- _What to work on_: Copy out each record that follows exactly, and omit any picture you find.

Data items
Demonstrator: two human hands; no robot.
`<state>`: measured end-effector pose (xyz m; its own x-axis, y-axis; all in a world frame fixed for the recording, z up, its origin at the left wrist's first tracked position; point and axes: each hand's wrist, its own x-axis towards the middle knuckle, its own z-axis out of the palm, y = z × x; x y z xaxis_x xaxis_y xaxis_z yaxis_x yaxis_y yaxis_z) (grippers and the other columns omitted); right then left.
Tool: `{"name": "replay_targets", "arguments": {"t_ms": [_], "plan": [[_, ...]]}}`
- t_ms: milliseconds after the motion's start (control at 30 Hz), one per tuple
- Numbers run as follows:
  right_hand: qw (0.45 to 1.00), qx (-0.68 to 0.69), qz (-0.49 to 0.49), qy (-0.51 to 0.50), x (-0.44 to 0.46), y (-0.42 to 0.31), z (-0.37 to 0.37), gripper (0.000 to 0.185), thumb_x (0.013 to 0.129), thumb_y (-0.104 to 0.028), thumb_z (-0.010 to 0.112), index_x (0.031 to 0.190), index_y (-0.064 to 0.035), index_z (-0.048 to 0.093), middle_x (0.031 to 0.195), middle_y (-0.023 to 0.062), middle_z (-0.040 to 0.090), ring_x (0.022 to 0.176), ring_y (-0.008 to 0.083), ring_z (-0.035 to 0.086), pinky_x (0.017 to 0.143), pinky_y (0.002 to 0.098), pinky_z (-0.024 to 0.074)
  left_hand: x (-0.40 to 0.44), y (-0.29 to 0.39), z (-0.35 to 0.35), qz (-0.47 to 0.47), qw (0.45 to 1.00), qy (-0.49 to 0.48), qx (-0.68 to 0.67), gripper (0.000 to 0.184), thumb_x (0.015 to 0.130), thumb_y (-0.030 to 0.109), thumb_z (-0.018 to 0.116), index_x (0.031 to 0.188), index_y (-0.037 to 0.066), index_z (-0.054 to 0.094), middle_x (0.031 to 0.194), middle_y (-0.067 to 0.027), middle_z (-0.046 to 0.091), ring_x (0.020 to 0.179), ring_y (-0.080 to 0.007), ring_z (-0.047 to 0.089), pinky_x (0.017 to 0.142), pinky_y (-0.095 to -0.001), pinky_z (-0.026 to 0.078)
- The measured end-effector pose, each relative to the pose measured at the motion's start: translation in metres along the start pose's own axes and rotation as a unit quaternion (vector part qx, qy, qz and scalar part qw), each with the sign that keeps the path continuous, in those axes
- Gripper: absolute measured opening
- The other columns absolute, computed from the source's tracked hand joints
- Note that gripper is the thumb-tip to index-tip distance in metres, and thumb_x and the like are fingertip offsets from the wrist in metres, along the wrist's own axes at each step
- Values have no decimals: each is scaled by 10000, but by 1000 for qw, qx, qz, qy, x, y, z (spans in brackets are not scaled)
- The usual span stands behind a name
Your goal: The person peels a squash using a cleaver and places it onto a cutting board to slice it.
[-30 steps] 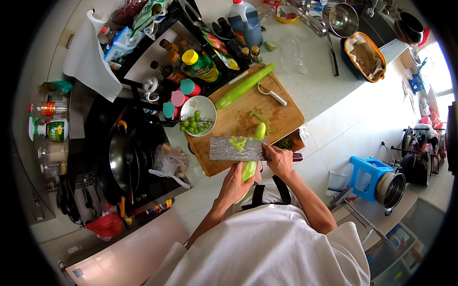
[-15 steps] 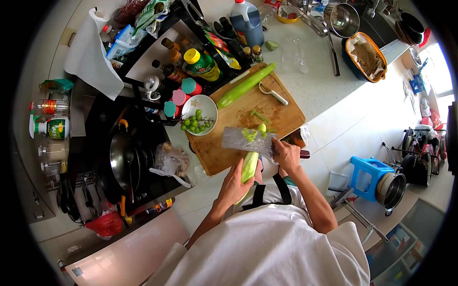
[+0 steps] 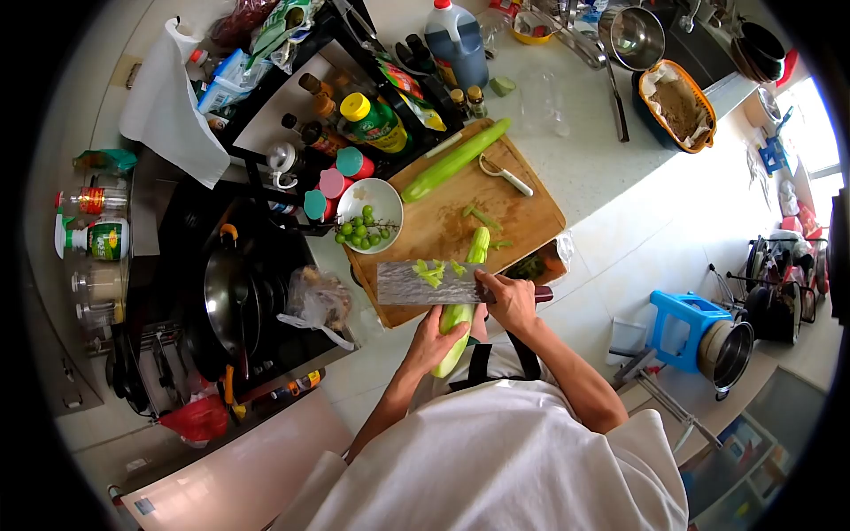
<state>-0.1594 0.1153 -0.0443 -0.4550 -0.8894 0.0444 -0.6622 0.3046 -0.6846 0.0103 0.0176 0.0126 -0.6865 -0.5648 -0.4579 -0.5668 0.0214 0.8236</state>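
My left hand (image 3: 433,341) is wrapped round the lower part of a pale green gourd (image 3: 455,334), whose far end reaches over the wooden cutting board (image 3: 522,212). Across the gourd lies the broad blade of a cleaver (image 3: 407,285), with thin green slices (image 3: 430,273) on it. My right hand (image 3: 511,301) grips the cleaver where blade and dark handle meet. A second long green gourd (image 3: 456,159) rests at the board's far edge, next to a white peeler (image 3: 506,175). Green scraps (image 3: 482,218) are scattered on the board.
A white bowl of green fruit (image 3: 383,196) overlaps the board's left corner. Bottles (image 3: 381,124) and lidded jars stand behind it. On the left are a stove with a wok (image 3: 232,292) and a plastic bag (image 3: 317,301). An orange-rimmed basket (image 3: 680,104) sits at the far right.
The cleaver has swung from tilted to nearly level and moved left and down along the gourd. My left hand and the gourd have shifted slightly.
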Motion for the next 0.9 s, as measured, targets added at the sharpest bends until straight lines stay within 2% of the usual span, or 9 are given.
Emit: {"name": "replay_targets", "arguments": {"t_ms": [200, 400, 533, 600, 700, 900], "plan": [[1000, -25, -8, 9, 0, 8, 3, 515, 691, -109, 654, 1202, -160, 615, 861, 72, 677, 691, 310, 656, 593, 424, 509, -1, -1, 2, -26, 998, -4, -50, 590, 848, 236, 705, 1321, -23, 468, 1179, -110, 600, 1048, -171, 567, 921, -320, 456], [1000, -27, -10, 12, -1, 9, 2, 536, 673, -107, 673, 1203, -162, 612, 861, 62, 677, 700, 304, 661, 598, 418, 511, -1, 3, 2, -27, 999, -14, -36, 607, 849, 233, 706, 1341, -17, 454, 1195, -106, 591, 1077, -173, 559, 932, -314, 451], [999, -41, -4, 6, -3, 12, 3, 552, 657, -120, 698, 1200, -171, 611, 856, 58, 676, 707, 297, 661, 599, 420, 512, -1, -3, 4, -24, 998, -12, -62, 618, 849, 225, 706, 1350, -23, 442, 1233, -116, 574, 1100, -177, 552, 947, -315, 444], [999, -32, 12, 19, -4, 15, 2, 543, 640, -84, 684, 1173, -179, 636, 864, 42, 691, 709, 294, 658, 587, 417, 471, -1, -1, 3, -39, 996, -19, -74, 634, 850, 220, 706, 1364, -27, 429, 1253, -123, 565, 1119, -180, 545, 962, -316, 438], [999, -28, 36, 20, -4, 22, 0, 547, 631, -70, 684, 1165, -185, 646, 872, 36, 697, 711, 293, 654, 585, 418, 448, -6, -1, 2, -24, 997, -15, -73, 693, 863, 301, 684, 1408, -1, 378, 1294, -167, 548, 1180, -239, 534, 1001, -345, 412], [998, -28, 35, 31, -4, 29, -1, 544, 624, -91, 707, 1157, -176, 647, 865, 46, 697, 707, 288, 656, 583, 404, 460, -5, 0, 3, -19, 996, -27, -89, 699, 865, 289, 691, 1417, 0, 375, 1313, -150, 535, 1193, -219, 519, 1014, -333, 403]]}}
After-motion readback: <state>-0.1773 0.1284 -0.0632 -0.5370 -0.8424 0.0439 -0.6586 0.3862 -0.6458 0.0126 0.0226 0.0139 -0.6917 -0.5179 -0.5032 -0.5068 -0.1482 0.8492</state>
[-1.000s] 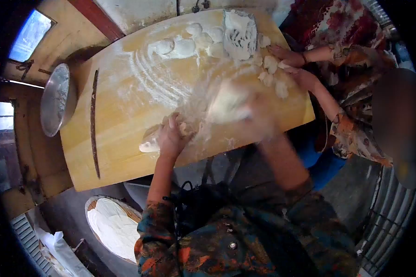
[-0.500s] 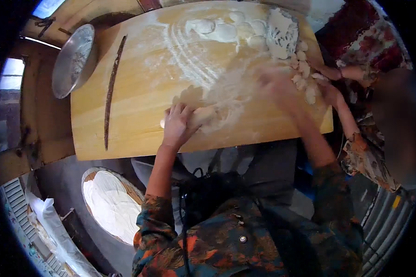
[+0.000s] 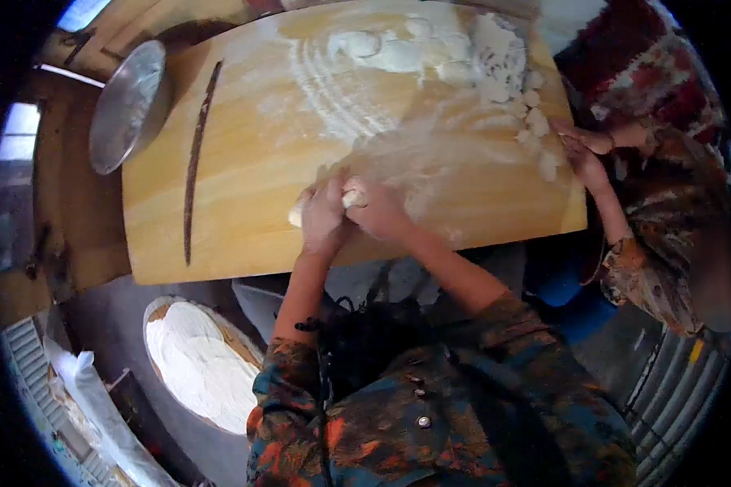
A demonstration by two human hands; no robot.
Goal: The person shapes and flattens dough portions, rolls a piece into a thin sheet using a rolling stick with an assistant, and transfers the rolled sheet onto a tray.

- _Exercise output_:
Demonstrator: two human hands; no robot.
`<state>`: measured end-effector pose (xyz m; its own x-axis, y-axis; all in a world frame fixed for the recording, z up, its origin at the left wrist's first tracked position; point and axes: each hand's wrist, its own x-axis towards the middle knuckle, its own z-axis out of the palm, y = z × x; x y z xaxis_x xaxis_y xaxis_z yaxis_x yaxis_y yaxis_z) (grippers and the other columns omitted); right then left.
Tool: `{"name": "replay_targets", "arguments": {"t_ms": [_], "plan": [[_, ...]]}}`
- t_ms: milliseconds after the motion's start (control at 30 Hz), one per tuple
- Numbers run as follows:
  right_hand: qw (0.45 to 1.00), qx (-0.68 to 0.69), qz (-0.49 to 0.49), qy (-0.51 to 0.50), x (-0.44 to 0.46), y (-0.42 to 0.31), z (-0.37 to 0.37), gripper (0.000 to 0.185), thumb_x (0.013 to 0.129), thumb_y (-0.104 to 0.028), thumb_z (-0.010 to 0.112), index_x (0.031 to 0.190), index_y (-0.064 to 0.035), index_z (-0.048 to 0.093), middle_x (0.031 to 0.195), middle_y (-0.023 to 0.062), middle_z (-0.040 to 0.090), ring_x (0.022 to 0.176), ring_y (-0.008 to 0.083), ring_z (-0.035 to 0.086), pinky_x (0.017 to 0.143), pinky_y (0.002 to 0.098), pinky_z (-0.024 to 0.074)
  left_hand: x (-0.40 to 0.44), y (-0.29 to 0.39), z (-0.35 to 0.35), qz (-0.47 to 0.47), qw (0.45 to 1.00), qy (-0.49 to 0.48), qx (-0.68 to 0.67), gripper (0.000 to 0.184), thumb_x (0.015 to 0.130), thumb_y (-0.030 to 0.109), thumb_z (-0.018 to 0.116), index_x (0.031 to 0.188), index_y (-0.037 to 0.066), index_z (-0.054 to 0.094), middle_x (0.031 to 0.194), middle_y (-0.067 to 0.027), middle_z (-0.046 to 0.091), ring_x (0.020 to 0.179), ring_y (-0.080 to 0.007), ring_z (-0.047 to 0.089), pinky_x (0.017 to 0.142), pinky_y (-0.095 to -0.001), pinky_z (-0.026 to 0.078)
- The measured end-effector pose, each relative to the pose measured at the motion's start: translation in metres along the start pose's own axes and rotation as a unit quaternion (vector part qx, qy, qz and scalar part qw), each with the sign that keeps the path continuous, in those axes
- Gripper: absolute measured opening
- The other columns absolute, computed from the source's tracked hand joints
- Note that gripper is the thumb-tip to index-tip distance in metres, and thumb_x and the like are fingertip offsets from the wrist in metres, along the wrist's own axes at each step
- Values have no decimals: each is scaled by 10000, but by 1000 for qw, qx, qz, qy, x, y, z (spans in brackets are not scaled)
- The usual span stands behind a name
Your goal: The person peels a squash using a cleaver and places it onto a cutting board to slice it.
[-30 steps] 
[-15 steps] 
[+0 steps] 
<state>-0.1594 0.1153 -0.0443 -0.4550 -0.8894 0.0444 -0.6622 0.3046 -0.6846 0.0103 0.0176 0.0126 -0.6865 -0.5648 -0.4579 -0.5668 0.0214 0.8236</state>
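My left hand (image 3: 433,341) is wrapped round the lower part of a pale green gourd (image 3: 455,334), whose far end reaches over the wooden cutting board (image 3: 522,212). Across the gourd lies the broad blade of a cleaver (image 3: 407,285), with thin green slices (image 3: 430,273) on it. My right hand (image 3: 511,301) grips the cleaver where blade and dark handle meet. A second long green gourd (image 3: 456,159) rests at the board's far edge, next to a white peeler (image 3: 506,175). Green scraps (image 3: 482,218) are scattered on the board.
A white bowl of green fruit (image 3: 383,196) overlaps the board's left corner. Bottles (image 3: 381,124) and lidded jars stand behind it. On the left are a stove with a wok (image 3: 232,292) and a plastic bag (image 3: 317,301). An orange-rimmed basket (image 3: 680,104) sits at the far right.
The cleaver has swung from tilted to nearly level and moved left and down along the gourd. My left hand and the gourd have shifted slightly.
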Motion for the next 0.9 s, as measured, targets added at the sharpest bends until straight lines stay within 2% of the usual span, or 9 are given.
Emit: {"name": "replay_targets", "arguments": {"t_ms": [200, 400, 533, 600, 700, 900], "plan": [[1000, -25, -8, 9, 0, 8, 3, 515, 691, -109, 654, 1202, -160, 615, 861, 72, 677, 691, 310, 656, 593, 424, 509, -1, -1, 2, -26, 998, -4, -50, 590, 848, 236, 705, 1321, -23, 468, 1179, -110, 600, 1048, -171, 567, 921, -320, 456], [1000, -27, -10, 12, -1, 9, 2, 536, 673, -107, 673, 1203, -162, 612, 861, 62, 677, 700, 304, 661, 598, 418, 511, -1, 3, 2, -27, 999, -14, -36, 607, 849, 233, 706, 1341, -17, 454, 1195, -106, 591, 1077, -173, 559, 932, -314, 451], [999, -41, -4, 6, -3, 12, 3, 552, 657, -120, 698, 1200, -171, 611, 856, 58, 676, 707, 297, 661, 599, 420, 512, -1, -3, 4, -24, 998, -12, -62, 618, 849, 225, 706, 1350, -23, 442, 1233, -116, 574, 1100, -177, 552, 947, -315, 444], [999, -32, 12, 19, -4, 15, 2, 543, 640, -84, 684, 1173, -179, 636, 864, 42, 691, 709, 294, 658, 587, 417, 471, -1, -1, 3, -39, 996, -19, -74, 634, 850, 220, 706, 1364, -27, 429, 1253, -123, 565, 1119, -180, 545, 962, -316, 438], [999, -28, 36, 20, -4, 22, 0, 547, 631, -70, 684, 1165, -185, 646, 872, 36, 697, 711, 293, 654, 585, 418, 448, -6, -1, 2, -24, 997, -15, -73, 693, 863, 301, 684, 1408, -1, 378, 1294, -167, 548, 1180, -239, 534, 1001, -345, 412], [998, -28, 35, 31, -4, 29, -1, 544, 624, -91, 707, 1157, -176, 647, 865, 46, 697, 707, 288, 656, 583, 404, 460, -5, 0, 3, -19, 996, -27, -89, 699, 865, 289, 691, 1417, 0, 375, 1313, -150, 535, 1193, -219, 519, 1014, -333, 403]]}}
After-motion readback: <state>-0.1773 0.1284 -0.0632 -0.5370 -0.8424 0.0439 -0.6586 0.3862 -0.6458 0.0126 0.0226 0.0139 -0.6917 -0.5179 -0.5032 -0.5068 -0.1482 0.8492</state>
[-1.000s] 
[-0.500s] 
[+0.000s] 
A demonstration by two human hands; no robot.
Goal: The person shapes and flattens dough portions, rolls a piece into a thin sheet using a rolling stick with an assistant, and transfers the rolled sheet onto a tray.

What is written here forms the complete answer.